That also plays into DMV restrictions. A lot of those have been lifted, including in Virginia and Colorado, letting people renew their licenses online, closing DMVs and extending the period that licenses are valid for. All those are really good ideas to make sure that people don’t have to go outside, go to crowded areas, especially at the DMV when you often find yourself waiting for quite a while. 


And in addition to these, there’s just a lot of long-term solutions. Like I said with licensing reciprocity, it would have been helpful if more states had enacted that earlier so they would have a process to expedite. And hopefully going forward they not only enact reciprocity but also create mechanisms for pandemics for exactly how they’re going to expedite it in times like these. 


There’s also certificate of need laws that — I think it was Timothy Sandefur has described as a competitors veto. It really stopped access to medical care. It’s frustrating, and a lot of these certificate of need laws are being lifted to make sure that there can be enough hospital beds. It’s odd that this wasn’t lifted before, although people have explained that this is related to certain Medicaid reimbursement laws. There’s even now federal legislation to make sure that states won’t be penalized for that. 


So all this is to say there’s no shortage of regulations that need to be scraped or at least paused in certain cases, like with transportation regulations, to make sure that people are acting safely, they don’t go outside, and they have reasonable access to medical care. Thank you. 


Nate Kaczmarek:  Thanks, Shoshana. Very interesting. David? 


David Hyman:  So Roger’s given you a nice case study of the FDA regulation of clinical labs, and Shoshana’s given you a whole bunch of specific concrete examples of regulatory reforms that people are doing or thinking about. I want to do something a little bit different. I’m going to give you a framework for thinking about the various categories of regulatory reform that you’ve heard about already, as well as some other things that appear to be on the menu. 


I teach a course at Georgetown law titled “How to Regulate,” and I’ve written a lot about the regulation of the healthcare system. And so there’s a little bit of déjà vu all over again for me in talking about this. But let me just give you the framework, sketch it out briefly, because I think it will help organize the way in which people think about the various reform proposals they’re hearing. 

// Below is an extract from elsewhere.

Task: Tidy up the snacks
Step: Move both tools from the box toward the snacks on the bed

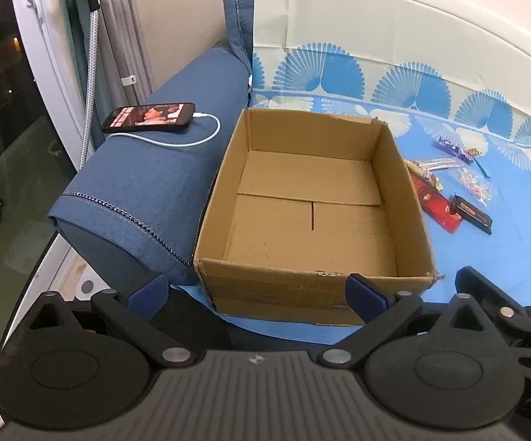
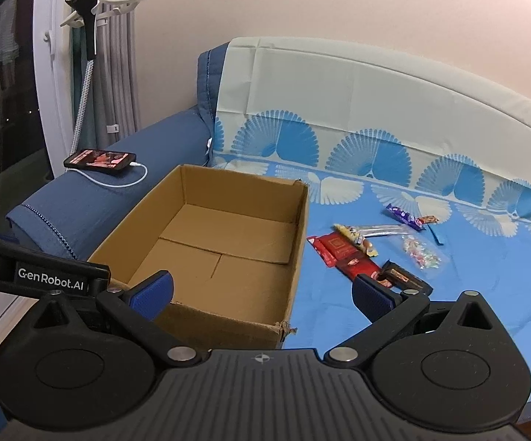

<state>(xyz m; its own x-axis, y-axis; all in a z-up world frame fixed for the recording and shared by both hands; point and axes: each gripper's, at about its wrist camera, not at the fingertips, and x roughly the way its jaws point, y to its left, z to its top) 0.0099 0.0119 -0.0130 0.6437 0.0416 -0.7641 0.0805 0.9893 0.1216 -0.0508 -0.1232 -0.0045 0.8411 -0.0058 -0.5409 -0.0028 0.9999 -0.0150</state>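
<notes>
Blue sofa cover point(image 2: 375, 316) carries an empty cardboard box point(image 2: 206, 246) at its left edge; snacks point(image 2: 372, 246) lie beside it, none packed. Left gripper point(image 1: 258, 290) and right gripper point(image 2: 262, 294) gape wide, holding nothing.

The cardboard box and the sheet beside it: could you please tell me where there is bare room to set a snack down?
The cardboard box floor is entirely bare. Blue sheet is free in front of and right of the snack cluster. It is crowded just right of the box. The armrest holds a charging phone.

Open cardboard box point(image 2: 206, 242), empty, snacks point(image 2: 372, 250) scattered just beside it
</notes>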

So the first category, which in lots of ways is the easiest, are things that the proponents want to do because there’s a crisis. And they plan for those reforms to go away, and everything will go back to the way it was after the crisis is over. So we’ve seen social distancing, closing of non-essential businesses, orders to shelter in place. 


Nobody’s planning to continue those after the pandemic has run its course. We’re not going to see selective closing of specific businesses by government order after the shelter-in-place requirements are lifted. Shoshana talked about parking restrictions, and she mentioned that many states are closing their DMV or motor vehicle administration. Here in Maryland they closed public libraries. And again, those are sort of short-term responses tailored to the kinds of conditions that are likely to reduce the spread of COVID. And so that makes perfect sense. They’re not particularly controversial. 


The second and third categories are more controversial or certainly should be. And both of them sort of flow from Rahm Emanuel’s famous quote about not letting a serious crisis go to waste. So the second category is made up of things that proponents thought were a good idea before the pandemic happened, and they can now push them through because the case for doing so during a pandemic is stronger. And they want to have it sticky. That is they want it to stay that way after the crisis has run its course because they think it’s better policy. 


So if you’re interested in enhancing healthcare system capacity, the list of reforms would include a bunch of the things that Shoshana’s already mentioned: occupational licensing reform, broader use of telemedicine, elimination of certificate of need. And these are — although she mentioned that libertarians like it, there’s actually bipartisan support for some of these things. So the Obama administration in 2015 and 2016 issued a series of reports where they basically said, “We think occupational licensing reform is really important. It’s a barrier to entry for lots of people. It makes life much more difficult for people who’ve had encounters with the criminal justice system. And we ought to be making reforms.” The reports actually quote Milton Friedman and Adam Smith. So that particular form had some bipartisan appeal. 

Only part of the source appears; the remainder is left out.